Material supplied:
*** Block opens ***
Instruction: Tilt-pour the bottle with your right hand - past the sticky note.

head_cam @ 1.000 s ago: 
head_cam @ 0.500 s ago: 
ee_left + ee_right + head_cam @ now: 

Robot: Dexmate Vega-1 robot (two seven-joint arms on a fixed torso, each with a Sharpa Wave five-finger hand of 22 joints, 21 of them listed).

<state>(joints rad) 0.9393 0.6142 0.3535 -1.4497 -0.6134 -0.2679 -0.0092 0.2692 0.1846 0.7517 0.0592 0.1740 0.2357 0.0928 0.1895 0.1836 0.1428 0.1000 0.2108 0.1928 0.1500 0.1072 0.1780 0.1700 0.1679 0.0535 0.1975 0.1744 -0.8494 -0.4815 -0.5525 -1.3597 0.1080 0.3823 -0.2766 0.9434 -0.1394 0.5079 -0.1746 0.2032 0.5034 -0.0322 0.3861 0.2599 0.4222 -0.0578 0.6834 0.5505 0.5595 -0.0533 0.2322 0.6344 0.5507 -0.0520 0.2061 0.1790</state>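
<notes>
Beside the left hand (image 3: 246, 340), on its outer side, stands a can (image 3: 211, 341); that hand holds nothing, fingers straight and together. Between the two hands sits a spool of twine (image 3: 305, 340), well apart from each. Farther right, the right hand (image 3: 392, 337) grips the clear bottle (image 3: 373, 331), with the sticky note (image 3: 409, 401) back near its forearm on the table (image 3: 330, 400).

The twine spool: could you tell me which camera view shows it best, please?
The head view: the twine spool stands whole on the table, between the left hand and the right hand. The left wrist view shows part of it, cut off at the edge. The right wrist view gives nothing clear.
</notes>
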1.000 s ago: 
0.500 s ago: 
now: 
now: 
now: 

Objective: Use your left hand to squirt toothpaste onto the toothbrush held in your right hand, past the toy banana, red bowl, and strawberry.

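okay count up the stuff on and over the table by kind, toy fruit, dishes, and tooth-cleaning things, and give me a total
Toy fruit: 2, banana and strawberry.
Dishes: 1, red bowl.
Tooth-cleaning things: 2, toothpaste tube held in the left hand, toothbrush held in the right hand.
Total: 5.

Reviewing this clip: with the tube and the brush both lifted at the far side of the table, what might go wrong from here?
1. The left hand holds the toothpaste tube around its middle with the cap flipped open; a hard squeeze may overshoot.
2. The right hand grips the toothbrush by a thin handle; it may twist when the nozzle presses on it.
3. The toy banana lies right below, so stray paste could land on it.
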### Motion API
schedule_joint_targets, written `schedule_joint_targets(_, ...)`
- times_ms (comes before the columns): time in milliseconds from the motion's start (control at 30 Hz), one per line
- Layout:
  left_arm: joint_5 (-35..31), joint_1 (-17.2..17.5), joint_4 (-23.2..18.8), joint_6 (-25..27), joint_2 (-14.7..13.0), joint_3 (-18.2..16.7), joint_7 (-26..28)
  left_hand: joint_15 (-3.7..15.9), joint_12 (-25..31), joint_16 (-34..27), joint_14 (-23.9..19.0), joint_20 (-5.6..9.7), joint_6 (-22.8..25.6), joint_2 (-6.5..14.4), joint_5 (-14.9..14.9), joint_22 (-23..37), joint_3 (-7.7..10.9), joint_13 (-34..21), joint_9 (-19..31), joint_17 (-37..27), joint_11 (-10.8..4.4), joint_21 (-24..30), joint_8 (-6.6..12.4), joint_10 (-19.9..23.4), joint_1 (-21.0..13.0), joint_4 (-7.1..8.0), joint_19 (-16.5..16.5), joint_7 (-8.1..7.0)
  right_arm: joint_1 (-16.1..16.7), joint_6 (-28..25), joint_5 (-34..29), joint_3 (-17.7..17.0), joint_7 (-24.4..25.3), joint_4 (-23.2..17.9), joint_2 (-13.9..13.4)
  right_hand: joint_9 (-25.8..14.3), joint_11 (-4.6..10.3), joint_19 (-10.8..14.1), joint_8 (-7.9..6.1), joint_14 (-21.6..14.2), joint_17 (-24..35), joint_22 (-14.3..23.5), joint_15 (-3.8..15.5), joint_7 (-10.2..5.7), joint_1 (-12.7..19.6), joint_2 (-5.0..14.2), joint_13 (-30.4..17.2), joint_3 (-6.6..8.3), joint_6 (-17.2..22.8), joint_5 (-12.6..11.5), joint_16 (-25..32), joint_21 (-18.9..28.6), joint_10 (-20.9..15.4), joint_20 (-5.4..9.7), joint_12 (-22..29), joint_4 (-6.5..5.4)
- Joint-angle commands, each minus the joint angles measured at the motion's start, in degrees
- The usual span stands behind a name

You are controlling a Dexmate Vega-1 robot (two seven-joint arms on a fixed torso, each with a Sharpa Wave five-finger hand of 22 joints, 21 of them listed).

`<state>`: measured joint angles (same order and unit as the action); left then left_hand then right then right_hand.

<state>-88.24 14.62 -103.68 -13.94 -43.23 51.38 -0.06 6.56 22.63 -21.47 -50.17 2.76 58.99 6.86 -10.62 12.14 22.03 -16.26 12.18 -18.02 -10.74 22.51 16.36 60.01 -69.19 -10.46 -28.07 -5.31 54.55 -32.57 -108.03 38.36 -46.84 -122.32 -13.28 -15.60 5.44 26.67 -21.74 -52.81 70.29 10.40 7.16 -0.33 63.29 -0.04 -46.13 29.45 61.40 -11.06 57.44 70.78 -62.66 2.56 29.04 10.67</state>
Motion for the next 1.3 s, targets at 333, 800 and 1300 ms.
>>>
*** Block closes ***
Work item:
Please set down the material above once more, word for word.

Finished exercise:
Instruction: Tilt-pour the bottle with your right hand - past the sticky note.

head_cam @ 1.000 s ago: 
head_cam @ 0.500 s ago: 
ee_left + ee_right + head_cam @ now: 

Robot: Dexmate Vega-1 robot (two seven-joint arms on a fixed torso, each with a Sharpa Wave five-finger hand of 22 joints, 21 of them listed).

<state>(joints rad) 0.9393 0.6142 0.3535 -1.4497 -0.6134 -0.2679 -0.0092 0.2692 0.1846 0.7517 0.0592 0.1740 0.2357 0.0928 0.1895 0.1836 0.1428 0.1000 0.2108 0.1928 0.1500 0.1072 0.1780 0.1700 0.1679 0.0535 0.1975 0.1744 -0.8494 -0.4815 -0.5525 -1.3597 0.1080 0.3823 -0.2766 0.9434 -0.1394 0.5079 -0.1746 0.2032 0.5034 -0.0322 0.3861 0.2599 0.4222 -0.0578 0.6834 0.5505 0.5595 -0.0533 0.2322 0.6344 0.5507 -0.0520 0.2061 0.1790</state>
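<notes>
Beside the left hand (image 3: 246, 340), on its outer side, stands a can (image 3: 211, 341); that hand holds nothing, fingers straight and together. Between the two hands sits a spool of twine (image 3: 305, 340), well apart from each. Farther right, the right hand (image 3: 392, 337) grips the clear bottle (image 3: 373, 331), with the sticky note (image 3: 409, 401) back near its forearm on the table (image 3: 330, 400).

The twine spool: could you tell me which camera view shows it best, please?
The head view: the twine spool stands whole on the table, between the left hand and the right hand. The left wrist view shows part of it, cut off at the edge. The right wrist view gives nothing clear.
</notes>
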1.000 s ago: 
0.500 s ago: 
now: 
now: 
now: 

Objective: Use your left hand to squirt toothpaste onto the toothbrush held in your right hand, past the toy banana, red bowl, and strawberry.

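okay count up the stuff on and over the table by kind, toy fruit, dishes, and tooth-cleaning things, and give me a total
Toy fruit: 2, banana and strawberry.
Dishes: 1, red bowl.
Tooth-cleaning things: 2, toothpaste tube held in the left hand, toothbrush held in the right hand.
Total: 5.

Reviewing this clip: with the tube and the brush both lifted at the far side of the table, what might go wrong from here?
1. The left hand holds the toothpaste tube around its middle with the cap flipped open; a hard squeeze may overshoot.
2. The right hand grips the toothbrush by a thin handle; it may twist when the nozzle presses on it.
3. The toy banana lies right below, so stray paste could land on it.
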### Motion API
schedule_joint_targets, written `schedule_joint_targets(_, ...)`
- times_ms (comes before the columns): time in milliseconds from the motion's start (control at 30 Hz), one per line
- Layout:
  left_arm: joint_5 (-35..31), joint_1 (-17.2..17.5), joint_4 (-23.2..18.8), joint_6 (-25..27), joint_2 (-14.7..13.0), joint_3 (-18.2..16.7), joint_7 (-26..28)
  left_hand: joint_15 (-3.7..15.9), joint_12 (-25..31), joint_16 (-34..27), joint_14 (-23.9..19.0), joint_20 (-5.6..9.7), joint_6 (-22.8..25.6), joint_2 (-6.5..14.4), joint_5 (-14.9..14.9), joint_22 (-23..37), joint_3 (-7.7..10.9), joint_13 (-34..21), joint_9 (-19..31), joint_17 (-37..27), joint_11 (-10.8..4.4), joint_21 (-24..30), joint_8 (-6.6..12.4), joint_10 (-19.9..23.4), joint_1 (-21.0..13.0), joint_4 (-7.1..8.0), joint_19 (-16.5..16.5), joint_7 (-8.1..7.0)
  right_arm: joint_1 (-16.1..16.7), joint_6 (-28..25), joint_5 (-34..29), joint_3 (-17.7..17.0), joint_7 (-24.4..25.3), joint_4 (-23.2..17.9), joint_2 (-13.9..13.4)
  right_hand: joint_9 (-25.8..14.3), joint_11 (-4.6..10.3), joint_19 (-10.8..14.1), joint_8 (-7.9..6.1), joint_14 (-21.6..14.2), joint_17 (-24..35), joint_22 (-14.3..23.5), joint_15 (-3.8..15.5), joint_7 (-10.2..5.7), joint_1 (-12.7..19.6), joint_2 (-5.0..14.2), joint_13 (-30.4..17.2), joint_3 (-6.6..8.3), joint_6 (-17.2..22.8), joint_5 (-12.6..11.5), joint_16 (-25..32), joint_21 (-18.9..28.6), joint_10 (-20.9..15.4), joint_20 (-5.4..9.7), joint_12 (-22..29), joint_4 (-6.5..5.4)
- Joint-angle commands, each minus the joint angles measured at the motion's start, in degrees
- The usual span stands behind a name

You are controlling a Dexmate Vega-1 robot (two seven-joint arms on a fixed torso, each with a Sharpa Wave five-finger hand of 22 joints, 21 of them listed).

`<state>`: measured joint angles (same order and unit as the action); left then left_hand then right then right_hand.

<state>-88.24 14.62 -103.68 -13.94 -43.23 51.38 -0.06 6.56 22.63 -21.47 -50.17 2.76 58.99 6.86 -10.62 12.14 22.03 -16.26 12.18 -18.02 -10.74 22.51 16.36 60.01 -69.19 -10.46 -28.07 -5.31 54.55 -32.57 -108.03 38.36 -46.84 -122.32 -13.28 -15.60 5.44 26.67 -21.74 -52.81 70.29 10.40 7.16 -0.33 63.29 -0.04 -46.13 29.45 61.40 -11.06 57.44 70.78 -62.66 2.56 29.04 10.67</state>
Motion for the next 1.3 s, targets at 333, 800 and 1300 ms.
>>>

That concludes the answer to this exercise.